### WORK INSTRUCTIONS
The reply to the records below should contain exactly the lines from the line with "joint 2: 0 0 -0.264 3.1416" through the line with "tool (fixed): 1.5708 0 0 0", and nothing besides.

++++++++

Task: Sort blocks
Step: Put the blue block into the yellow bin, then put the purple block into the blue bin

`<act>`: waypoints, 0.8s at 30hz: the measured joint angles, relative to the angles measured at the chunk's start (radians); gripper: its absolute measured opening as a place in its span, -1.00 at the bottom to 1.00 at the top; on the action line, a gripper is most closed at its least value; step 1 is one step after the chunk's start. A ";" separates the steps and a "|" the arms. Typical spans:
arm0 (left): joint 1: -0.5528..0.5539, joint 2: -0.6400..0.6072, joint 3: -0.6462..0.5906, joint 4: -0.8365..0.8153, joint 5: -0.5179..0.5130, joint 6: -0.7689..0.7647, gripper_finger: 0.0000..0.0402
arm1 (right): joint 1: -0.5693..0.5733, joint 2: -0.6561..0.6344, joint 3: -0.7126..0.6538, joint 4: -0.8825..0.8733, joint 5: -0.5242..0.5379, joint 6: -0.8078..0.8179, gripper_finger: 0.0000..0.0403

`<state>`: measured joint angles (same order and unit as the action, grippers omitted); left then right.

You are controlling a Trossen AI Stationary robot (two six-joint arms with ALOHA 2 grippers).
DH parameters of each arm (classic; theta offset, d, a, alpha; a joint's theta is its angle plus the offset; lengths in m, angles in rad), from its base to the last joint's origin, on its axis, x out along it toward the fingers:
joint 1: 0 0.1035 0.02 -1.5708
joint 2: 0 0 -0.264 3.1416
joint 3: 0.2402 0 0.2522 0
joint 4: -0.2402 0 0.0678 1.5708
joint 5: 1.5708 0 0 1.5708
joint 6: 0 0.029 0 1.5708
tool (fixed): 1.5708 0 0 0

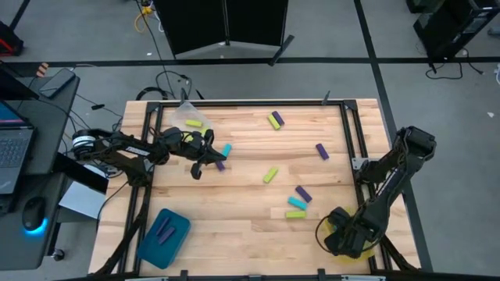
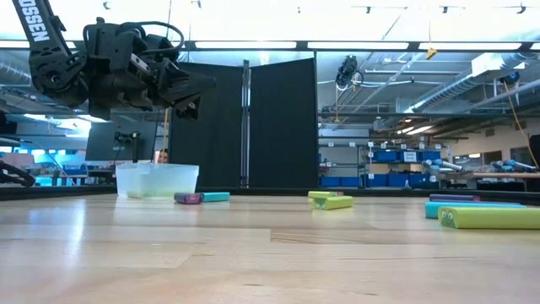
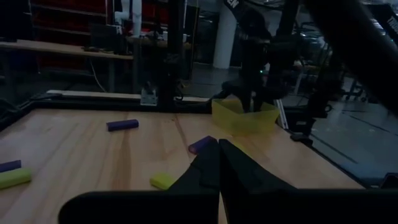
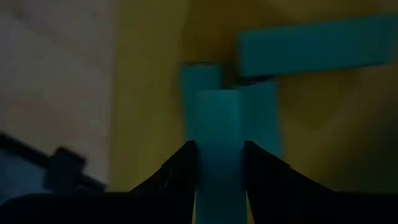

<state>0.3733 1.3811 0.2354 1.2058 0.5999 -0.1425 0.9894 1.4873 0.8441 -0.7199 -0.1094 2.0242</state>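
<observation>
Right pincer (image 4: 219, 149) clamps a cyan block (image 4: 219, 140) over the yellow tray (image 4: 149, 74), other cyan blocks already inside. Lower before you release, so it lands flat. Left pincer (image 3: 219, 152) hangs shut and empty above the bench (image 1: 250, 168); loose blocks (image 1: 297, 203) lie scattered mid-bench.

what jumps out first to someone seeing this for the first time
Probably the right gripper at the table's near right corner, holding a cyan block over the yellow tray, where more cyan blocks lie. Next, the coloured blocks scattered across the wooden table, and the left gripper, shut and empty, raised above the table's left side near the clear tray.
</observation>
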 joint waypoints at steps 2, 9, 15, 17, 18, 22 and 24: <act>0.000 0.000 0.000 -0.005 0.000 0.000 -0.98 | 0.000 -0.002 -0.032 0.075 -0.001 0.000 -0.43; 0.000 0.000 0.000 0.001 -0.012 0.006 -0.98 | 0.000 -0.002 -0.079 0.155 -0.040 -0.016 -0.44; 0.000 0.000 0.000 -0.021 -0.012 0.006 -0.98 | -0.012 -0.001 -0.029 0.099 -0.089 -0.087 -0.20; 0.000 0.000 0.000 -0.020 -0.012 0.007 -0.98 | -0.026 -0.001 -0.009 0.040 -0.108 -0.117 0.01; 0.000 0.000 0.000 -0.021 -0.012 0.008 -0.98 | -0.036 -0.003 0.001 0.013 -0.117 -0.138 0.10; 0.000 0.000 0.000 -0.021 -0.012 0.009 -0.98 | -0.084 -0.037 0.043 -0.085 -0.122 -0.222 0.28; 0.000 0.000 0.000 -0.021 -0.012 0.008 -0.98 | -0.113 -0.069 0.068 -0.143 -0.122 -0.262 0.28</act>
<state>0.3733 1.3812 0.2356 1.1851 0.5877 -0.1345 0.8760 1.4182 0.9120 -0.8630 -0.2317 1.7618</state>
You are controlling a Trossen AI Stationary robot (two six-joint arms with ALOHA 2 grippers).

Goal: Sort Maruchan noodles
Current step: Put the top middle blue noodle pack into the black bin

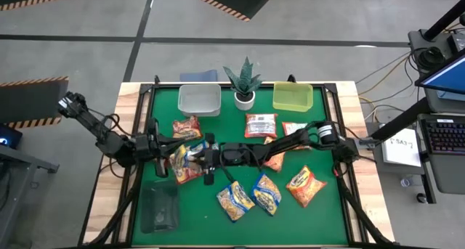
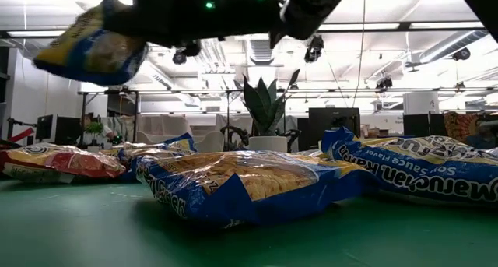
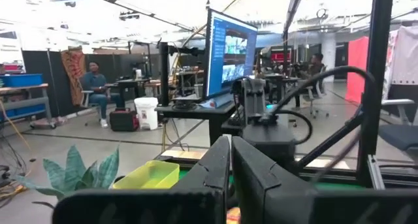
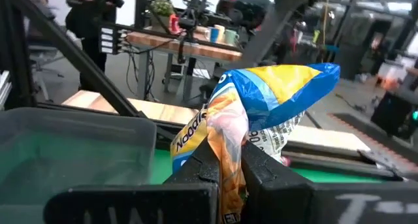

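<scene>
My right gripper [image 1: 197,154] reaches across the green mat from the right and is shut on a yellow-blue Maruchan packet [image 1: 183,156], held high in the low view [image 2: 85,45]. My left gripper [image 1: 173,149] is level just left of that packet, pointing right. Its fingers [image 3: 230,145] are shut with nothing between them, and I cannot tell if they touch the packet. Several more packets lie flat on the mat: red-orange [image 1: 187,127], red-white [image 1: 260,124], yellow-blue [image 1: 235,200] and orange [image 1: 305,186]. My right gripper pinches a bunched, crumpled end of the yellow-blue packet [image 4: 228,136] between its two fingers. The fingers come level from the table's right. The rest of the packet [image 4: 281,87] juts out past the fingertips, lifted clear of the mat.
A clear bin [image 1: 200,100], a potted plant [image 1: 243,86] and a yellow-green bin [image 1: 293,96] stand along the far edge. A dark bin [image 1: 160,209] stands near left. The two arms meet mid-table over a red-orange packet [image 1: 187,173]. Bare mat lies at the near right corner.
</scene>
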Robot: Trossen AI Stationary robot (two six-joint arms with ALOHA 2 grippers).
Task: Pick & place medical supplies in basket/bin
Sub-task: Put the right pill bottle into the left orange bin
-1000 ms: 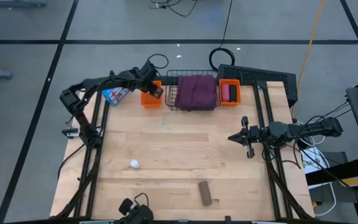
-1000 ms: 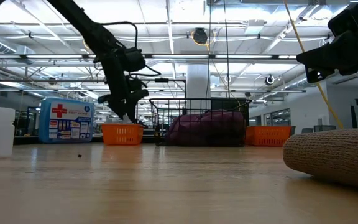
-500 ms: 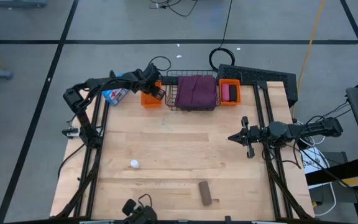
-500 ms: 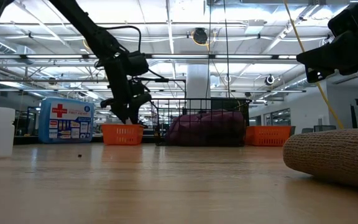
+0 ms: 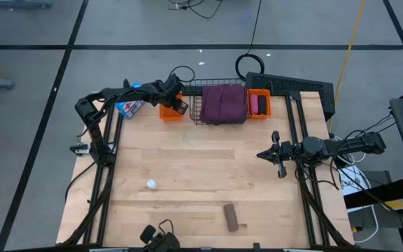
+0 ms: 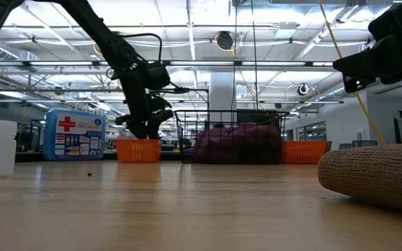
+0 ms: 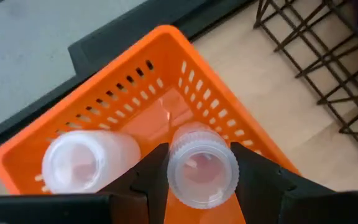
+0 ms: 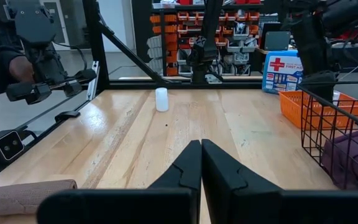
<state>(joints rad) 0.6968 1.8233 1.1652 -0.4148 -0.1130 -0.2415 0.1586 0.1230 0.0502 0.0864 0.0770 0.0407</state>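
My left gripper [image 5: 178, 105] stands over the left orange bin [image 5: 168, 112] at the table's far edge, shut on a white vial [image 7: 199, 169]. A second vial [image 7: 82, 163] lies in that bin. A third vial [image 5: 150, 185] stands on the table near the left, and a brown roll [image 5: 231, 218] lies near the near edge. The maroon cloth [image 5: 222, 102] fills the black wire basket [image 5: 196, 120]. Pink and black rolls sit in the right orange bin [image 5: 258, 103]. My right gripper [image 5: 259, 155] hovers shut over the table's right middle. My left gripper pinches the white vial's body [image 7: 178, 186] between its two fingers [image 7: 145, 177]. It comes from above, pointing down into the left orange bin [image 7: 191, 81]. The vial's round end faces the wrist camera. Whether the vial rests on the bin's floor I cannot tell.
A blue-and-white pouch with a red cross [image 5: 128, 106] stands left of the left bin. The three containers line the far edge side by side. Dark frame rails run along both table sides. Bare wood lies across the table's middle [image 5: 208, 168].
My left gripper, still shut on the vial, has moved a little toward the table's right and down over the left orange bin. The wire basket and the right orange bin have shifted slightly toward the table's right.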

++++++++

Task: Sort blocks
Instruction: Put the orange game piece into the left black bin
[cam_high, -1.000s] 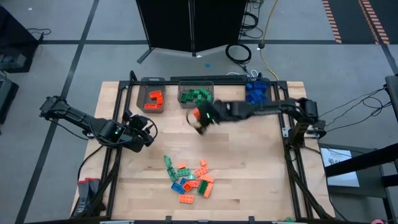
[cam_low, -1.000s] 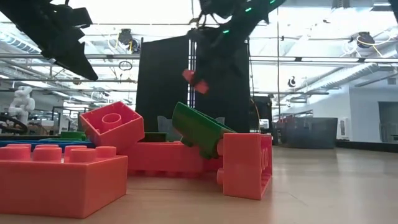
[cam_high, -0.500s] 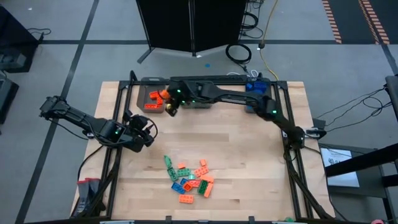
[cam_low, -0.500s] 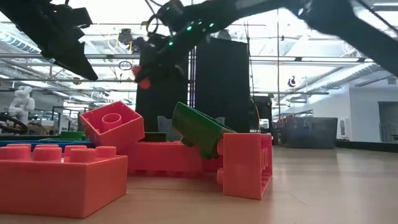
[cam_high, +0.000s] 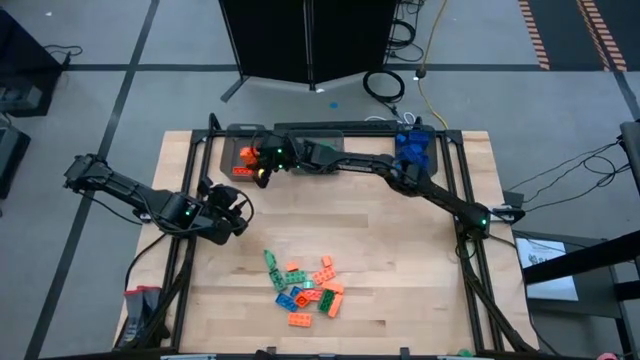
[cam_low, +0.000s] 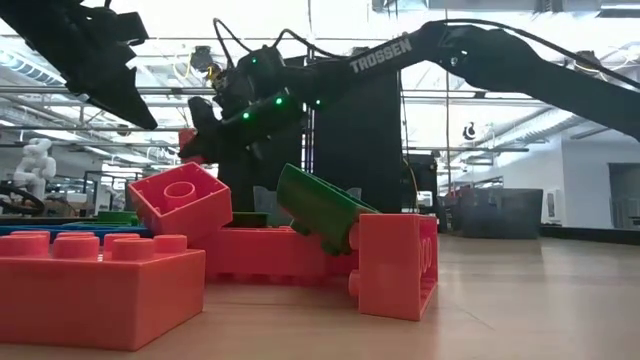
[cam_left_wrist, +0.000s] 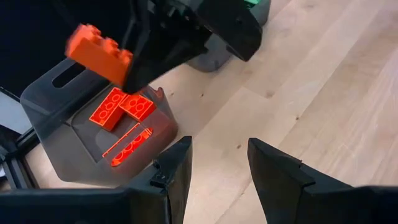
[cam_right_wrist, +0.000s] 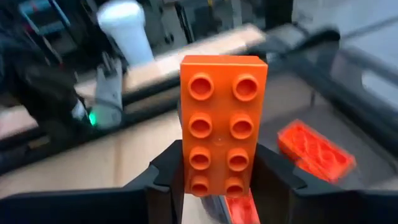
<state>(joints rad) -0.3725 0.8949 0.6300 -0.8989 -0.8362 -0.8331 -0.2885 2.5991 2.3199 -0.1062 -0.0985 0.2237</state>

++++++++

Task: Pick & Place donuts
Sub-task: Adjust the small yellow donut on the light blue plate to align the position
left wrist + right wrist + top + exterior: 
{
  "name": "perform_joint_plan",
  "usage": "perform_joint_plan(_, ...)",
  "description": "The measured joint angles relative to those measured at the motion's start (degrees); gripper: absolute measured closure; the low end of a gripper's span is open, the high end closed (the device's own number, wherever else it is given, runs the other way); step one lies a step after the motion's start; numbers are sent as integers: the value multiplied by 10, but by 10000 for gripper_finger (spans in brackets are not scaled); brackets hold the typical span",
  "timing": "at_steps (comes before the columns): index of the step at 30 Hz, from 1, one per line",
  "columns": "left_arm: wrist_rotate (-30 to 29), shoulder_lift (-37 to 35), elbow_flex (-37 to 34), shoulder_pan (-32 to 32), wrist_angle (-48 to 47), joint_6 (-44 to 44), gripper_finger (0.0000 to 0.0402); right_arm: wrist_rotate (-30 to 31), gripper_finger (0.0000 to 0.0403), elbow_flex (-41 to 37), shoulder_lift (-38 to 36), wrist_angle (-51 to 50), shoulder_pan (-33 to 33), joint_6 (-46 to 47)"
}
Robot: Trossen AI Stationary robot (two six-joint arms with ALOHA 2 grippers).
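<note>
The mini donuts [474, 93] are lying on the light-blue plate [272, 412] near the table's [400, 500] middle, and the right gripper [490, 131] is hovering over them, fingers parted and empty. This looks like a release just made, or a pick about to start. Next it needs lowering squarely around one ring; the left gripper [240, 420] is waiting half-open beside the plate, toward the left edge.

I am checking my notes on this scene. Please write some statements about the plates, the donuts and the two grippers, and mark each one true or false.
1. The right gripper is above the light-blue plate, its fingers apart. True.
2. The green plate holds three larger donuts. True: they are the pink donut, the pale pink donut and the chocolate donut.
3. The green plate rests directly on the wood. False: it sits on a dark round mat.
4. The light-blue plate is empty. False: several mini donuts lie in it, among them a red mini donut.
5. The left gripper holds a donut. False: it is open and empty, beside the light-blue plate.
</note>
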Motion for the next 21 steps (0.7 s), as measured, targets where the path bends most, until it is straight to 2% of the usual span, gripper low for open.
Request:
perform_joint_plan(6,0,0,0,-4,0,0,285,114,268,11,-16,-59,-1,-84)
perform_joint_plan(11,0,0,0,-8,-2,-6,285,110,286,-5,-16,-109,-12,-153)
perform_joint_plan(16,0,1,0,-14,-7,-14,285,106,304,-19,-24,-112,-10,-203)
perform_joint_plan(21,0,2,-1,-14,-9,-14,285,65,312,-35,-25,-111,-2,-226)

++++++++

### SOLUTION TO THE PROBLEM
joint 2: 0 0 -0.264 3.1416
joint 3: 0.2402 0 0.2522 0
joint 4: -0.2402 0 0.0678 1.5708
joint 5: 1.5708 0 0 1.5708
joint 6: 0 0.029 0 1.5708
tool (fixed): 1.5708 0 0 0

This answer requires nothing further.